Narodzony inaczej [konkurs SF]

Narodzony inaczej

 

Białe laboratoryjne pomieszczenie wypełniał blask lampy nad łóżkiem szpitalnym.

– Organizm rozwija się zbyt szybko. – stwierdził jeden z lekarzy.

– Morfiny… -drugi wyciągnął rękę w kierunku asystentki.

– Jeżeli nie zatrzymamy tak szybkiego rozwoju, możemy liczyć się z utratą obiektu badań nr 8.

 

26 czerwiec 2030 godz. 9:22

Ryan otworzył oczy. Oślepiający blask wywołał ból. Rogówki nie były przyzwyczajone do tak gwałtownego odbioru wiązek światła. Jęk zwrócił uwagę lekarzy, którzy coś zaciekle notowali przy szklanych biurkach.

– Godzina 9:23, ósemka się przebudziła -ze spokojem podszedł do łóżka zerkając na zegarek.

– Dlaczego bolą mnie oczy? – wysapał Ryan kręcąc głową w próbie uniknięcia światła.

– Morfina przestaje działać, kolejna dawka możliwa za pięć minut. – nie brzmiało to na odpowiedź, a jedynie informacje dla lekarzy prowadzących raport. – ciśnienie w normie.
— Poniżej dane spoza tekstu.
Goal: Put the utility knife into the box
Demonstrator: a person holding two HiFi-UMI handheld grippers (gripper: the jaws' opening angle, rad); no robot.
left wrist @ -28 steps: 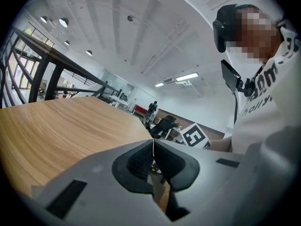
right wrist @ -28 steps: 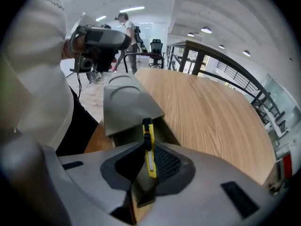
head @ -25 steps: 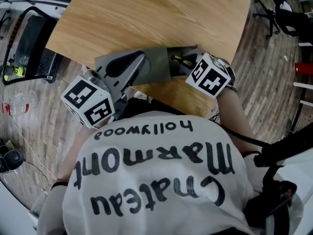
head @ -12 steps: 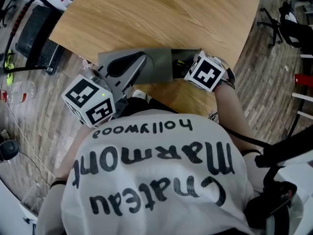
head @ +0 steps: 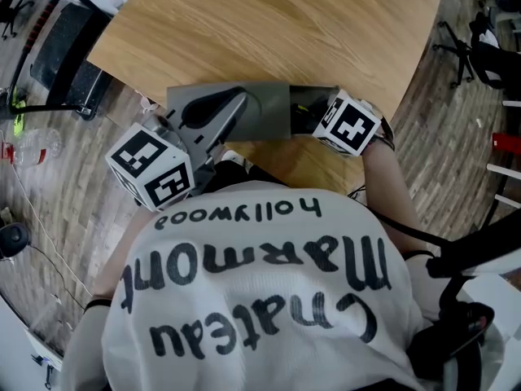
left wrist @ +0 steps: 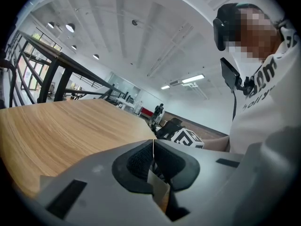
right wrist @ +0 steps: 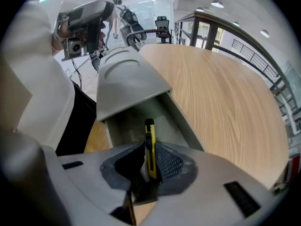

– Co się dzieje? Gdzie jestem? – majaczył

– Spokojnie Ryan, ból za chwile ustanie. – lekarz co jakiś czas zerkający na zegarek odczekał pięć minut, po czym wstrzyknął obiektowi nr 8 dawkę morfiny.

 

26 czerwiec 2030 godz. 16:32

– Witamy wśród żywych, Ryan – lekarz go przywitał – Bóle ustały, ciśnienie spadło. Morfina zbędna. Za godzinę będziesz czuł się świetnie – przysiągł i ze sztucznym uśmiechem, w pośpiechu, opuścił salę.

Ryan, bo tak nazywali go lekarze, zamienił pozycję leżącą, na siedzącą. Oczy nie przyzwyczajone do jasnych kolorów, reagowały. Nie wywoływały bólu, jak wcześniej. Ryan stracił też czucie w nogach. Biorąc kilka głębokich oddechów, znów opadł na łóżko. Próbował przypomnieć sobie cokolwiek przed wizytą „tutaj". Wszystko zdawało się wielką białą plamą. Nie mógł przypomnieć sobie żadnej znajomej twarzy, nie pamiętał nic o sobie. Kompletna pustka.

– Doktorze! – zawołał, obserwując drzwi w oczekiwaniu na mężczyznę, którego widział przy sobie wcześniej.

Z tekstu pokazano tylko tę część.